— STORED DATA —
=== Begin Enclosure ===

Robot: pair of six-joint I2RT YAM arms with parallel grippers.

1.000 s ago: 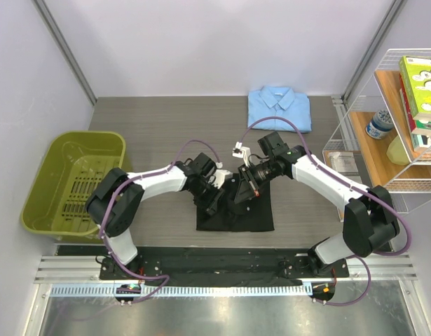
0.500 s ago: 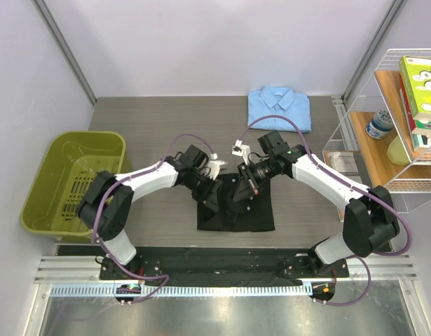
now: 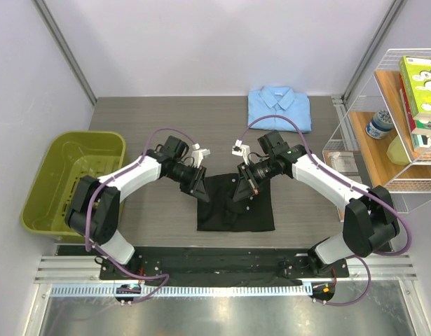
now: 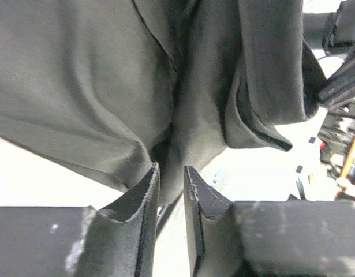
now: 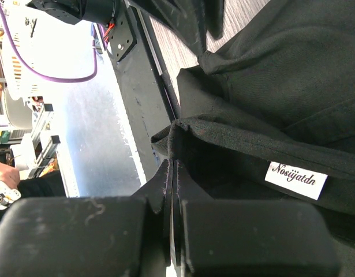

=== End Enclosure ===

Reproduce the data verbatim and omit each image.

Robot: pair of six-joint I2RT YAM arms with parallel grippers.

1.000 s ago: 
0.500 s ago: 
now: 
now: 
now: 

Nothing else remains in this exercise.